> [Assigned task]
Identify every line in the records below that contains the word "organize", and reproduce each one.

> [Collected data entries]
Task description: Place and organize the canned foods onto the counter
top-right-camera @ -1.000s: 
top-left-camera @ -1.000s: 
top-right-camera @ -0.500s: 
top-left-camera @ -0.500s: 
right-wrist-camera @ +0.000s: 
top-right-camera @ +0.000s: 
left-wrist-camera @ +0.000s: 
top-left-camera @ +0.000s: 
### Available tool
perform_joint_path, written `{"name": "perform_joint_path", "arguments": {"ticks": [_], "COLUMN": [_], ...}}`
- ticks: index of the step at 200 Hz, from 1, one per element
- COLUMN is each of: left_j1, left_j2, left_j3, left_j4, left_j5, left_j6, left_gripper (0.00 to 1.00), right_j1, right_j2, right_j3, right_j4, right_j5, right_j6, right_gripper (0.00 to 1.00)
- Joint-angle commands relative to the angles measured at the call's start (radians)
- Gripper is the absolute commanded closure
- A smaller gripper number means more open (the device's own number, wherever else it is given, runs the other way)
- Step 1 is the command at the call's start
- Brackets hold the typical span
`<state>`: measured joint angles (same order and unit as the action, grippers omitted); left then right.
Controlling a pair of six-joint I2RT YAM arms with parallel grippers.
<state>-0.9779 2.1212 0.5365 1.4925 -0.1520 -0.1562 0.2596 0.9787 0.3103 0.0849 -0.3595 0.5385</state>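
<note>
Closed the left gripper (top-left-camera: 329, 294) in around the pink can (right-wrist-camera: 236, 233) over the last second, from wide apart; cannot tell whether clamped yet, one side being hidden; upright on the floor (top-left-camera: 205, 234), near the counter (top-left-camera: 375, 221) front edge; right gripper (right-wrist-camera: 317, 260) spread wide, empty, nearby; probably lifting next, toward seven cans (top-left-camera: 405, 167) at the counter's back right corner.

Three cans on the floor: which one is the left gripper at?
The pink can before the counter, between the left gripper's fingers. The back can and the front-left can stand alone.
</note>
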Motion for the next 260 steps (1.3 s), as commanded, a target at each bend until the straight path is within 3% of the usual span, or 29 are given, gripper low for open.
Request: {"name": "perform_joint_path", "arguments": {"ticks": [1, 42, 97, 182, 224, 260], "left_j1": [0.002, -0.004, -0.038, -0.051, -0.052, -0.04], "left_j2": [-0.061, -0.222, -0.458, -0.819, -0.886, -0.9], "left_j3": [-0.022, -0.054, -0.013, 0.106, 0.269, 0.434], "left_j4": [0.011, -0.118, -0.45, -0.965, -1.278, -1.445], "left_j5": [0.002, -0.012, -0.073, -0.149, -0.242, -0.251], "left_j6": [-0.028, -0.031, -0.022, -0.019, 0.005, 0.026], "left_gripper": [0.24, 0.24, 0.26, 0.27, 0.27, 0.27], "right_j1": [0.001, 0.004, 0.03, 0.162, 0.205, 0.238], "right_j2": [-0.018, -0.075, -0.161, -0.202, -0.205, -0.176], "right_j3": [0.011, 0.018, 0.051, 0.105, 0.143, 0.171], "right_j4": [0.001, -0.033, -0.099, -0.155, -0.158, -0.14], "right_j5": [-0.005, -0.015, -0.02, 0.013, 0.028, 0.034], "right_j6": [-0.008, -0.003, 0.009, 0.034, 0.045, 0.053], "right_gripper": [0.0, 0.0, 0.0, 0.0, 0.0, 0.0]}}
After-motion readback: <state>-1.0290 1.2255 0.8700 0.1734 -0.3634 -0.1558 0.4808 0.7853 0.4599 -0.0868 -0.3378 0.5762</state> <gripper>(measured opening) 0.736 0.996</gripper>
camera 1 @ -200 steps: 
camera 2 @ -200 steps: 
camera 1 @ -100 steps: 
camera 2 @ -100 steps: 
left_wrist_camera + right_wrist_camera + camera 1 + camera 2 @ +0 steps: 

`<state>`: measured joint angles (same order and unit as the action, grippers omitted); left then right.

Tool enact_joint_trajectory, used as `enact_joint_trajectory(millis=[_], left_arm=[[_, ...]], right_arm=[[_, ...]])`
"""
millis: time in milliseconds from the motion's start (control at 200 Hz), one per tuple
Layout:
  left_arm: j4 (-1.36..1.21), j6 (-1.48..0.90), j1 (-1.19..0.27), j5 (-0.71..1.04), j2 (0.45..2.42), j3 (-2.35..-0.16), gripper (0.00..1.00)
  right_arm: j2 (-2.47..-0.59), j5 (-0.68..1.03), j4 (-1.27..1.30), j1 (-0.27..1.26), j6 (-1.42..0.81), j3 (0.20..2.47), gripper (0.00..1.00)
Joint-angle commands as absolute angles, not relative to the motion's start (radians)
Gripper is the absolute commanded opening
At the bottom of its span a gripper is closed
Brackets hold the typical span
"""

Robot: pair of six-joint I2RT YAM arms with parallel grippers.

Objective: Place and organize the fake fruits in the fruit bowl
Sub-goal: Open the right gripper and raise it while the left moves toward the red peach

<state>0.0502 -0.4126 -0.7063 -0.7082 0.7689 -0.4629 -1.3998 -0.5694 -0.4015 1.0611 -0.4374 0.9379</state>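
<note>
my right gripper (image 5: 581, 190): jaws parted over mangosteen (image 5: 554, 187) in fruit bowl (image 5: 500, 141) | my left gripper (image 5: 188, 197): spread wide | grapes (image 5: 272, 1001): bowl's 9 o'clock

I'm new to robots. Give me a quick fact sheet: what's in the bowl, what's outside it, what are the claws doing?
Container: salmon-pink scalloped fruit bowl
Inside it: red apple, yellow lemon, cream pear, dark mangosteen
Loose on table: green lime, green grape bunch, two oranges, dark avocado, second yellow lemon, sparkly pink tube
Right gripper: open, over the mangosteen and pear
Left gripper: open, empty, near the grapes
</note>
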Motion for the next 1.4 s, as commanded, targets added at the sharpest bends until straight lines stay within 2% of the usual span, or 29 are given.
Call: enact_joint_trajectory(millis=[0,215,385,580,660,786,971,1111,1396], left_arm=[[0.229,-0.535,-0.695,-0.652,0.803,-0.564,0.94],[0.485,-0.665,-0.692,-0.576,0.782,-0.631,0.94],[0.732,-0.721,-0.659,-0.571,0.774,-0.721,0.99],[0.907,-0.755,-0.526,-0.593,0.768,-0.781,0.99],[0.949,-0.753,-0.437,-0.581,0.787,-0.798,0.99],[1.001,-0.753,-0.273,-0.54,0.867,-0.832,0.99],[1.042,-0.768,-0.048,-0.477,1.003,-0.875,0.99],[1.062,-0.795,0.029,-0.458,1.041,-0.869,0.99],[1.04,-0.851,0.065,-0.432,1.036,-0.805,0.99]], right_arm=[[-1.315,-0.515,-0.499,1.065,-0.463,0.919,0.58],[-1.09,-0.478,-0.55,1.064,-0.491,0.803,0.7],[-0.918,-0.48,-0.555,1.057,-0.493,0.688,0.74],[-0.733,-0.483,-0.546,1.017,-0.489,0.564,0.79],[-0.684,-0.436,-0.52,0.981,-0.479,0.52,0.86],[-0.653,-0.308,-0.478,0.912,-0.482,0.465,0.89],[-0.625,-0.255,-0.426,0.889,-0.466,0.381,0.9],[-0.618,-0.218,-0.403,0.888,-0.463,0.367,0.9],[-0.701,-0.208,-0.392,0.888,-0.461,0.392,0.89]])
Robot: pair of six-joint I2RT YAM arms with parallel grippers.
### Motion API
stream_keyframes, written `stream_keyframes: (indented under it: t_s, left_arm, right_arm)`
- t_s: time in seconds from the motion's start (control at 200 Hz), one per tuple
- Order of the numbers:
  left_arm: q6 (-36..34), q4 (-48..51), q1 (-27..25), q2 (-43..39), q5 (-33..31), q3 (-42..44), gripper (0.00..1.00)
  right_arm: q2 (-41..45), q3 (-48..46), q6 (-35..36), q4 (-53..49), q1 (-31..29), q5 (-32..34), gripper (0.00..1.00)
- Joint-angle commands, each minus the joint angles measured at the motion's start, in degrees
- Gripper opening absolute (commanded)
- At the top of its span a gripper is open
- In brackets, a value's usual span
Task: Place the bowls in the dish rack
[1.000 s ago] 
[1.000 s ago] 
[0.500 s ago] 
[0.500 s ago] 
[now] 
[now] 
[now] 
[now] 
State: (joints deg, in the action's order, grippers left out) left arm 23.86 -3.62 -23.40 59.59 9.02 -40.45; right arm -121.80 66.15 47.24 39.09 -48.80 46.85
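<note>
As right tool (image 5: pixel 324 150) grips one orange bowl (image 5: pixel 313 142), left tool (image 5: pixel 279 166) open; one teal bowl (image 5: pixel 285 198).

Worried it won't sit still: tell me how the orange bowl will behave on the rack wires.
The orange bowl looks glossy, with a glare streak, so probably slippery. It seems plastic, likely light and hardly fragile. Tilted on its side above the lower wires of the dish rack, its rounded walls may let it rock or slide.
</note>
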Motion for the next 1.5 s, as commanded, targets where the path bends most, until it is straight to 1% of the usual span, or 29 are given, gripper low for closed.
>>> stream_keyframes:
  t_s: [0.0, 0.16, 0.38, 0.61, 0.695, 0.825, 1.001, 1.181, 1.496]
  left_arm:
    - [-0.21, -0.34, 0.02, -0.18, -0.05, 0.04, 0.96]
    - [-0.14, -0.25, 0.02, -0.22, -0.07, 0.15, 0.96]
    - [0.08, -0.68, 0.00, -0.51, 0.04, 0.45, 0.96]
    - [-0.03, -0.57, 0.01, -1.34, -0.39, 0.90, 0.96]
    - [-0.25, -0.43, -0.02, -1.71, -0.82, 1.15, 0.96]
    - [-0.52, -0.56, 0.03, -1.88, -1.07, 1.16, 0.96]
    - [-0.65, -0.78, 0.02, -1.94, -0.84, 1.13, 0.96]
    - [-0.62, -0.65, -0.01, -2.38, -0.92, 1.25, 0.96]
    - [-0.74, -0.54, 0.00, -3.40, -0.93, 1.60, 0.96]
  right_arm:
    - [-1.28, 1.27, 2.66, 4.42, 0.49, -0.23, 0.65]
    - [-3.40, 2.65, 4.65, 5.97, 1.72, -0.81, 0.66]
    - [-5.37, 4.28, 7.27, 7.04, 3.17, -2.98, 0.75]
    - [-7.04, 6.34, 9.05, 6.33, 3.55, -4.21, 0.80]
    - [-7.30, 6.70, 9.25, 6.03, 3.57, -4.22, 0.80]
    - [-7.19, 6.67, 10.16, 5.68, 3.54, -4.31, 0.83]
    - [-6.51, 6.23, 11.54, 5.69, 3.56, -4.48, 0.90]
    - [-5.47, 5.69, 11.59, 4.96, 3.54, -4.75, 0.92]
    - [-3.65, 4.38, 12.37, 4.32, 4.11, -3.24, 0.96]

> [Completed exercise]
Task description: Place and organize the canned foods onto the counter
Objective: Place and organize the fake fruits in the fruit bowl

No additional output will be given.